*** Opening Supplied data ***

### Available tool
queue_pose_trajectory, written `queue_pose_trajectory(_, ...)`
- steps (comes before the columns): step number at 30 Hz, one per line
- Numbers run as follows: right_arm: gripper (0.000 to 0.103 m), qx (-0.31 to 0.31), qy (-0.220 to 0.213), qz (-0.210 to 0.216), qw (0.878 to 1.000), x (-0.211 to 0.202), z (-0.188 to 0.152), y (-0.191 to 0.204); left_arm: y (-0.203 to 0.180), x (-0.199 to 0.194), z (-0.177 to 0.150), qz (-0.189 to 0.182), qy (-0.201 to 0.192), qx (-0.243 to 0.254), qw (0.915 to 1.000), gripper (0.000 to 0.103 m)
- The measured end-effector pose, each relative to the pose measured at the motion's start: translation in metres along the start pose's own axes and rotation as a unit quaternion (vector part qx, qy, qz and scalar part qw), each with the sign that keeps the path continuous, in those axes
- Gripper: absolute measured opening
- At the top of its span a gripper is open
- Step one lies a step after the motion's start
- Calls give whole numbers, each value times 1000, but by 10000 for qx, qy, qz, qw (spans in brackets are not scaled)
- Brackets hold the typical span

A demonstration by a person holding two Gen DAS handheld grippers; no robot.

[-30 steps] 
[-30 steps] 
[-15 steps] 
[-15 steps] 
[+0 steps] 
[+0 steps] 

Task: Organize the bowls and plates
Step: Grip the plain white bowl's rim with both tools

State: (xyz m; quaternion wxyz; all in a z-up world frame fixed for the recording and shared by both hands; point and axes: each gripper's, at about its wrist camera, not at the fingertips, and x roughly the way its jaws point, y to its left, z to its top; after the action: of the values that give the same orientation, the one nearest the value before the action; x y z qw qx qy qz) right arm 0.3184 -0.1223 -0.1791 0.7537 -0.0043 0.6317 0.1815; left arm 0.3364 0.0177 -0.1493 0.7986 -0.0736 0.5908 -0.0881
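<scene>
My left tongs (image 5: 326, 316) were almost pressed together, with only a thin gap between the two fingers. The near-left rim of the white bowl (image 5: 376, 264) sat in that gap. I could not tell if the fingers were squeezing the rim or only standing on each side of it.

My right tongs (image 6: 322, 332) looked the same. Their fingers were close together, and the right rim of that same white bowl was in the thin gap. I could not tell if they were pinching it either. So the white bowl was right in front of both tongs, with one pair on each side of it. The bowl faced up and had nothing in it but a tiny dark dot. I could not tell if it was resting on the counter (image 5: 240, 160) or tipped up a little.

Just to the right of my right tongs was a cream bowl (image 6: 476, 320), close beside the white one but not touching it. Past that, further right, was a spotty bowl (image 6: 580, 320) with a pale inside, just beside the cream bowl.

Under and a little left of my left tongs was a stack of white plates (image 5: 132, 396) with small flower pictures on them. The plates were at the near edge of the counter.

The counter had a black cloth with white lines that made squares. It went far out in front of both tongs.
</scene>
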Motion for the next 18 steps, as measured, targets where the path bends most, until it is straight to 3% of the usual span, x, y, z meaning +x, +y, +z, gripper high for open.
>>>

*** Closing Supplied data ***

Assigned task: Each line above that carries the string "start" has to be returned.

Your solution:
- The measured end-effector pose, each relative to the pose measured at the motion's start: translation in metres along the start pose's own axes and rotation as a unit quaternion (vector part qx, qy, qz and scalar part qw), each with the sign that keeps the path continuous, in those axes
- Step one lies a step after the motion's start

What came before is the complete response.